Strange Data Guard Issue

We have recently failed over one of our database to the DRC. At that time the production archivelog sequence was 80,000 plus. After staying there for couple of hours we recreated a physical standby database on the primary and switched back to original primary location. Everything went fine without any hoo-ha.

The failover and switchover took place on February 20, 2009. We have an automated job on all our standby databases to check whether the Standby is lagging behind the Primary, if so, then it automatically restores the missing archivelogs and applies them.

This job was working fine until day before yesterday (March 15, 2009) but started reporting errors thereafter. It failed with “RMAN-20242” error.

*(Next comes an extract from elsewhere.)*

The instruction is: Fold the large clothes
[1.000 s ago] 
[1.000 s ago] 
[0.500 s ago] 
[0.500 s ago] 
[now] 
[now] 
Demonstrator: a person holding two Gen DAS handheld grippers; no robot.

Starting restore at 15-MAR-09
released channel: ch12
RMAN-00571: ===========================================================
RMAN-00569: =============== ERROR MESSAGE STACK FOLLOWS ===============
RMAN-00571: ===========================================================
RMAN-03002: failure of restore command at 03/15/2009 07:26:59
RMAN-06004: ORACLE error from recovery catalog database: 
RMAN-20242: specification does not match any archive log in the recovery catalog

When notified, I queried V$ARCHIVE_GAP and the output of this query took me to a surprise:

SQL> select * from v$version;

BANNER
----------------------------------------------------------------
Oracle Database 10g Enterprise Edition Release 10.2.0.3.0 - 64bi
PL/SQL Release 10.2.0.3.0 - Production
CORE    10.2.0.3.0      Production
TNS for IBM/AIX RISC System/6000: Version 10.2.0.3.0 - Production
NLSRTL Version 10.2.0.3.0 - Production

SQL>
SQL> select * from v$archive_gap;

   THREAD# LOW_SEQUENCE# HIGH_SEQUENCE#
---------- ------------- --------------
         1           776          82468

SQL> 

Well, all of a sudden Oracle thinks that it is 81 thousand archive logs behind the primary. I tried to switching couple of archive logs on the production and the gap was still intact. I don't really know from where did Oracle took this information.

The automated job was trying to restore archives between 776 and 82468 and was kicked out by the recovery catalog database saying, there are no such archive logs (in fact there exist no such archivelogs).

I created a standby controlfile on the production database and replaced the controlfile on the standby database with the new one. The standby database seems to be happy with this version of controlfile and have stopped reporting any gap and the automated job is also leading a happy life.

SQL> select * from v$archive_gap;

no rows selected

SQL>